**EXERCISE OBJECTIVE:** The answer must give back every line of the data exactly, with no pictures.

**DATASET EXTRACT:**
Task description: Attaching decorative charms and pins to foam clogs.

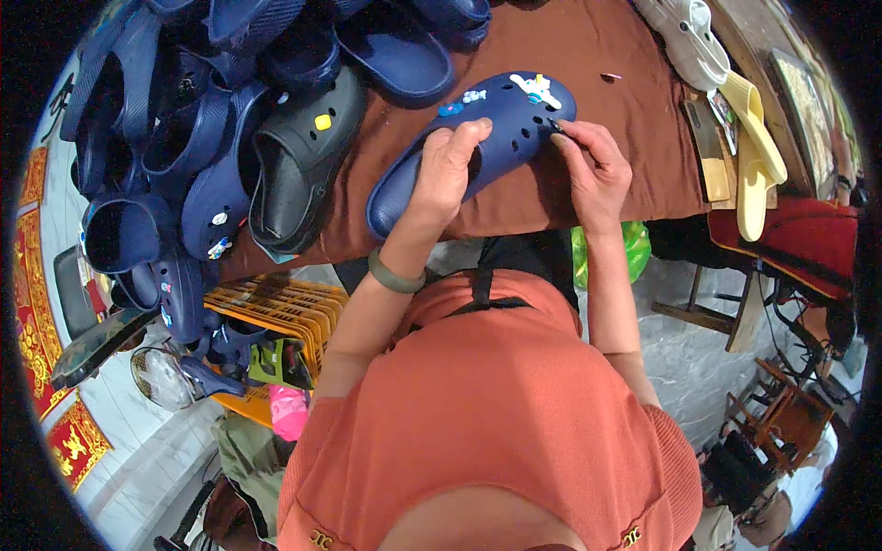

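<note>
A navy blue clog (496, 138) with round holes lies slanted on the brown cloth in front of me. On its upper sit a white figure charm (536, 91), a small pale charm (474, 95) and a blue charm (450, 109). My left hand (446, 170) is closed on the clog's near side, thumb on the upper and the other fingers mostly hidden. By the holes near the toe, my right hand (595, 165) pinches thumb and forefinger together on a small dark piece (555, 127) whose kind I cannot make out.
Many navy clogs (133, 147) are heaped at the left, beside a black clog (299, 165) with a yellow charm. White (684, 37) and pale yellow (755, 156) footwear lies at the right table edge. An orange crate (276, 308) stands below left, a wooden stool (712, 308) below right.
</note>
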Tool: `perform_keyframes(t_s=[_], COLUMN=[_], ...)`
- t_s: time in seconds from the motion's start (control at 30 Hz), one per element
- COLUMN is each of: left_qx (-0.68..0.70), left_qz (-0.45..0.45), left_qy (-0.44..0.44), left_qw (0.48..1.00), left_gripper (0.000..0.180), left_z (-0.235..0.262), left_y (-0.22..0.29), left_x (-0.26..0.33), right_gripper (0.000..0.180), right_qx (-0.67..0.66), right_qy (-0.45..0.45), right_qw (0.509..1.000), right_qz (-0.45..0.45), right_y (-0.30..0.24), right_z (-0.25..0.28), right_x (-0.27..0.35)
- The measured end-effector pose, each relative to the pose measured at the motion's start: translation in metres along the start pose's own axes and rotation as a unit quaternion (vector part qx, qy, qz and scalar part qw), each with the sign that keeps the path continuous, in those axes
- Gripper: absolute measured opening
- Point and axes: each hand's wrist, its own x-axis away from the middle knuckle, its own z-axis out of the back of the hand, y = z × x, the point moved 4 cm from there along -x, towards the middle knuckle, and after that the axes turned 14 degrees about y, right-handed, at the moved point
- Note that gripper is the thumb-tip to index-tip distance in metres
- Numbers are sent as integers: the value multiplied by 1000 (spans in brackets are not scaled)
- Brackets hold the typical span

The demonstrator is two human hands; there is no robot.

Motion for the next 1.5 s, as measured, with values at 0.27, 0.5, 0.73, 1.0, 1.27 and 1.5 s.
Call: perform_keyframes(t_s=[0.27, 0.5, 0.73, 1.0, 1.27, 1.5], left_qx=[17, 24, 13, 18, 56, 64], left_qz=[-8, -13, -13, -21, -15, -5], left_qy=[14, 22, 30, 26, 12, 9], left_qw=[1000, 999, 999, 999, 998, 998], left_gripper=[26, 26, 26, 24, 24, 25], left_z=[-7, -11, -10, -6, -11, -9], left_y=[5, 11, 12, 4, 9, 5], left_x=[5, 8, 9, 5, 8, 7], right_gripper=[18, 21, 28, 30, 31, 36], right_qx=[114, 184, 243, 276, 288, 323], right_qy=[-36, -50, -95, -140, -162, -211], right_qw=[970, 933, 906, 885, 864, 832], right_qz=[211, 304, 334, 347, 379, 399], right_y=[-13, -16, -20, -28, -29, -36], right_z=[-15, -15, -14, -15, -16, -19], right_x=[-9, -8, -4, -5, -4, -5])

**SOLUTION BELOW:**
Task description: Attaching decorative charms and pins to foam clogs.


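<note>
A navy blue clog (496, 138) with round holes lies slanted on the brown cloth in front of me. On its upper sit a white figure charm (536, 91), a small pale charm (474, 95) and a blue charm (450, 109). My left hand (446, 170) is closed on the clog's near side, thumb on the upper and the other fingers mostly hidden. By the holes near the toe, my right hand (595, 165) pinches thumb and forefinger together on a small dark piece (555, 127) whose kind I cannot make out.
Many navy clogs (133, 147) are heaped at the left, beside a black clog (299, 165) with a yellow charm. White (684, 37) and pale yellow (755, 156) footwear lies at the right table edge. An orange crate (276, 308) stands below left, a wooden stool (712, 308) below right.
</note>
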Tool: `perform_keyframes(t_s=[_], COLUMN=[_], ...)`
- t_s: time in seconds from the motion's start (control at 30 Hz), one per element
- COLUMN is each of: left_qx (-0.68..0.70), left_qz (-0.45..0.45), left_qy (-0.44..0.44), left_qw (0.48..1.00), left_gripper (0.000..0.180), left_z (-0.235..0.262), left_y (-0.22..0.29), left_x (-0.26..0.33), right_gripper (0.000..0.180), right_qx (-0.67..0.66), right_qy (-0.45..0.45), right_qw (0.509..1.000), right_qz (-0.45..0.45), right_y (-0.30..0.24), right_z (-0.25..0.28), right_x (-0.27..0.35)
- The measured end-effector pose, each relative to the pose measured at the motion's start: translation in metres along the start pose's own axes and rotation as a unit quaternion (vector part qx, qy, qz and scalar part qw), each with the sign that keeps the path continuous, in those axes
- Gripper: absolute measured opening
- Point and axes: each hand's wrist, its own x-axis away from the middle knuckle, its own z-axis out of the back of the hand, y = z × x, the point moved 4 cm from there along -x, towards the middle knuckle, and after that the axes turned 14 degrees about y, right-handed, at the moved point
- Note that gripper is the thumb-tip to index-tip distance in metres
- Numbers are sent as integers: the value multiplied by 1000 (spans in brackets are not scaled)
- Brackets hold the typical span

The demonstrator is two human hands; there is no robot.

Motion for the next 1.5 s, as measured, with values at 0.27, 0.5, 0.73, 1.0, 1.27 and 1.5 s.
Call: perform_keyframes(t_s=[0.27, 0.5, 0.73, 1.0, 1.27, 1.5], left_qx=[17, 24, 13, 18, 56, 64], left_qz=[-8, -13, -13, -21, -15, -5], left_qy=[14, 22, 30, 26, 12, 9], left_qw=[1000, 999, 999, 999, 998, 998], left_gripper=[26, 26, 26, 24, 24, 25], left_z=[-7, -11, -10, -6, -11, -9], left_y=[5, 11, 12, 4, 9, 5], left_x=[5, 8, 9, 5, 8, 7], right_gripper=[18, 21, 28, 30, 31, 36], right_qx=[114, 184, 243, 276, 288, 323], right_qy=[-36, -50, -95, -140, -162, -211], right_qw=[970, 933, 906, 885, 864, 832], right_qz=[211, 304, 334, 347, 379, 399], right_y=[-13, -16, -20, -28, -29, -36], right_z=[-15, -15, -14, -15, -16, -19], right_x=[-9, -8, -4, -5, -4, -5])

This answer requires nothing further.